_The problem_. Would you reproduce exactly the lines below from the one holding "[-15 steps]" through the one holding "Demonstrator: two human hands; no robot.", inclusive, and no others?

_Records for processing_.
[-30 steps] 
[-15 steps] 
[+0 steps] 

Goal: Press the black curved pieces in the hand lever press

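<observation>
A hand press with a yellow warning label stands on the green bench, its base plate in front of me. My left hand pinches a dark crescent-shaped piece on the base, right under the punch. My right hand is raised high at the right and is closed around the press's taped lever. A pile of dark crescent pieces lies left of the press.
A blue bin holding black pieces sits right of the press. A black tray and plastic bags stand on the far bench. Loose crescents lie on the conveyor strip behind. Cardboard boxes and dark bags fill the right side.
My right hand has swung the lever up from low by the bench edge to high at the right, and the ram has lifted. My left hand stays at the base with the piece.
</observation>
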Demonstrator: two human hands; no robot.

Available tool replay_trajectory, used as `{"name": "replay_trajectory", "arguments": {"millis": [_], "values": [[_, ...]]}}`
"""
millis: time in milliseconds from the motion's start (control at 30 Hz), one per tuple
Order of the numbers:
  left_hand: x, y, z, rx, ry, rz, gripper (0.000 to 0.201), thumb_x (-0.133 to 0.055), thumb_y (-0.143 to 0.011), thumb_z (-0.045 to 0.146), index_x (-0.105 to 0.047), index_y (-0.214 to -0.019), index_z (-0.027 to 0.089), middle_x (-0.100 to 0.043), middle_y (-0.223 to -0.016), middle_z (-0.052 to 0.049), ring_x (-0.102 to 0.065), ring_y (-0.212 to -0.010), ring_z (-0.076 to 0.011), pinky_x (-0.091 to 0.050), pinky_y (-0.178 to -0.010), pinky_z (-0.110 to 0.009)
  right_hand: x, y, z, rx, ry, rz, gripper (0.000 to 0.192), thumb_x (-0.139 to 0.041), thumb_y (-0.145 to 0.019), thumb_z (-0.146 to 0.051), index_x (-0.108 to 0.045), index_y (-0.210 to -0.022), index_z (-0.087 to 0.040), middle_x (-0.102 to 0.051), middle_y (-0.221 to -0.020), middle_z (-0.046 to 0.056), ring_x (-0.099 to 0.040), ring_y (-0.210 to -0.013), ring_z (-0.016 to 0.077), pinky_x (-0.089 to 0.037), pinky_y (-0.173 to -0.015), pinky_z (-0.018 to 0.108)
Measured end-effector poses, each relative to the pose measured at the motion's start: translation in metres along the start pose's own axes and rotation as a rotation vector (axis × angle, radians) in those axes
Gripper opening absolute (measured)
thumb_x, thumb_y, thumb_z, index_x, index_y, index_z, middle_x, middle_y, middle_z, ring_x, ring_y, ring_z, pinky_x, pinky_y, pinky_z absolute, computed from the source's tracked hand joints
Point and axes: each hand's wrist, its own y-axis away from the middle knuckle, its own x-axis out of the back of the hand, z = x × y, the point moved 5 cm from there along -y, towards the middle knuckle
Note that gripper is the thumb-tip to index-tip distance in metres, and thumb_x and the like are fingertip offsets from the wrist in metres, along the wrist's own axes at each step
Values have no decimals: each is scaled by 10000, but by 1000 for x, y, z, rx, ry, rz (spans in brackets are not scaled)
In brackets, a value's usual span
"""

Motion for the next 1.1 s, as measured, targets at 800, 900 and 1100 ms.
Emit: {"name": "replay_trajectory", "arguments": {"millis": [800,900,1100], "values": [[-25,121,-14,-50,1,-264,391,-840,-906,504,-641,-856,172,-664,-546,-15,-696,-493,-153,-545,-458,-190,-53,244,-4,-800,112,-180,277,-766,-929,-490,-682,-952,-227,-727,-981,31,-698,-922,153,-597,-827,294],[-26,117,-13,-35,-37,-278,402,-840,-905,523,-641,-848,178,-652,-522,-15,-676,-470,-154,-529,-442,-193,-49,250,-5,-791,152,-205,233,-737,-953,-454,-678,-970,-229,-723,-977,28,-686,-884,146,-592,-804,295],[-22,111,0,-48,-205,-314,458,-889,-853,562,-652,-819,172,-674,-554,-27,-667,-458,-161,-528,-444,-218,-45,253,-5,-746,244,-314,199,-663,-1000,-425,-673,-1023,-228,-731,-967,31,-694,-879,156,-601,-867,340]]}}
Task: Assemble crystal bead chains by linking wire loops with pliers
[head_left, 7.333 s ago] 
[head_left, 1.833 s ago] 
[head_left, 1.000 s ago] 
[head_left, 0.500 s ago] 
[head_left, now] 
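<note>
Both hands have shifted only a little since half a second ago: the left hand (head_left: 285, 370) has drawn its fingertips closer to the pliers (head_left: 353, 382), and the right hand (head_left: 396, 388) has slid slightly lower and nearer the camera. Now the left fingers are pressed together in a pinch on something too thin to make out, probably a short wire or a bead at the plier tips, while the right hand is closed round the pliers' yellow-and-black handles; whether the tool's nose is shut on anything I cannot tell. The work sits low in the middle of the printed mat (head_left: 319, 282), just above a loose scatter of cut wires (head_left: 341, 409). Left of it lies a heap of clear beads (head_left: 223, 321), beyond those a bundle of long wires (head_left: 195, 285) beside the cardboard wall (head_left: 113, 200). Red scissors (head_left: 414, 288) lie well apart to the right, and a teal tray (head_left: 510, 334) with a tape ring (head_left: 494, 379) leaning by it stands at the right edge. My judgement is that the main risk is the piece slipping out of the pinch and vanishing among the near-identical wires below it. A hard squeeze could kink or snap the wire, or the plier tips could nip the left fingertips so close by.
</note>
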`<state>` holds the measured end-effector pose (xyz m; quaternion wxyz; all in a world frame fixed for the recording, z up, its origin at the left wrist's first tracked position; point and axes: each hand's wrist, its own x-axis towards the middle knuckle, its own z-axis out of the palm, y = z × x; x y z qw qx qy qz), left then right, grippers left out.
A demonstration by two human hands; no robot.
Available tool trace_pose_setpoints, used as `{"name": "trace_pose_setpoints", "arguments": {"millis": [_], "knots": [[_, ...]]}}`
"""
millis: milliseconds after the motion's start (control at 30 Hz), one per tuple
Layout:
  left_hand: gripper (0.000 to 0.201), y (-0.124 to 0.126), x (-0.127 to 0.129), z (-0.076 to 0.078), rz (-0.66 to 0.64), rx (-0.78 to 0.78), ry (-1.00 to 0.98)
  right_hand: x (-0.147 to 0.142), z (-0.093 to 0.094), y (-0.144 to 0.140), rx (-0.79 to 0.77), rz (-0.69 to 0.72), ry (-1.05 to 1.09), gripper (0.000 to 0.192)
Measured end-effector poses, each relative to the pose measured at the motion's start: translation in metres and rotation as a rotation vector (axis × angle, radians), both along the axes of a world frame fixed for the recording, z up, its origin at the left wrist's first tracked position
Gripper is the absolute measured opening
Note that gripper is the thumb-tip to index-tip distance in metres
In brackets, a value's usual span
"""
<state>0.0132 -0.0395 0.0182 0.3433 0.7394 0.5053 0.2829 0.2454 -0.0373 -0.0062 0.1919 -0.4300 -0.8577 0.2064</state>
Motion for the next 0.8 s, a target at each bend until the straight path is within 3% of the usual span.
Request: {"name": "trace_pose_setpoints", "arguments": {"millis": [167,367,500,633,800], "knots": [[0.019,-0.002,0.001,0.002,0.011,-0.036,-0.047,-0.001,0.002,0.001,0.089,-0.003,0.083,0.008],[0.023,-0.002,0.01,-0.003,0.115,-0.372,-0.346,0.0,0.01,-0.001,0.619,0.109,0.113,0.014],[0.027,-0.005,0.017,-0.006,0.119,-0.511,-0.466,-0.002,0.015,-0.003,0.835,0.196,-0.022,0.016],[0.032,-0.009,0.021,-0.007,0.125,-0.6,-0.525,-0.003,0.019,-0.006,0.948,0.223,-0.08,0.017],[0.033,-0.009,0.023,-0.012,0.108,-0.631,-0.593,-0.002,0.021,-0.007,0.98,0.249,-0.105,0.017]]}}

_Answer section_.
[-15 steps] 
[+0 steps] 

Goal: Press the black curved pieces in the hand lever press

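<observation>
A hand press with a yellow warning label stands on the green bench, its base plate in front of me. My left hand pinches a dark crescent-shaped piece on the base, right under the punch. My right hand is raised high at the right and is closed around the press's taped lever. A pile of dark crescent pieces lies left of the press.
A blue bin holding black pieces sits right of the press. A black tray and plastic bags stand on the far bench. Loose crescents lie on the conveyor strip behind. Cardboard boxes and dark bags fill the right side.
My right hand has swung the lever up from low by the bench edge to high at the right, and the ram has lifted. My left hand stays at the base with the piece.
</observation>
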Demonstrator: two human hands; no robot.

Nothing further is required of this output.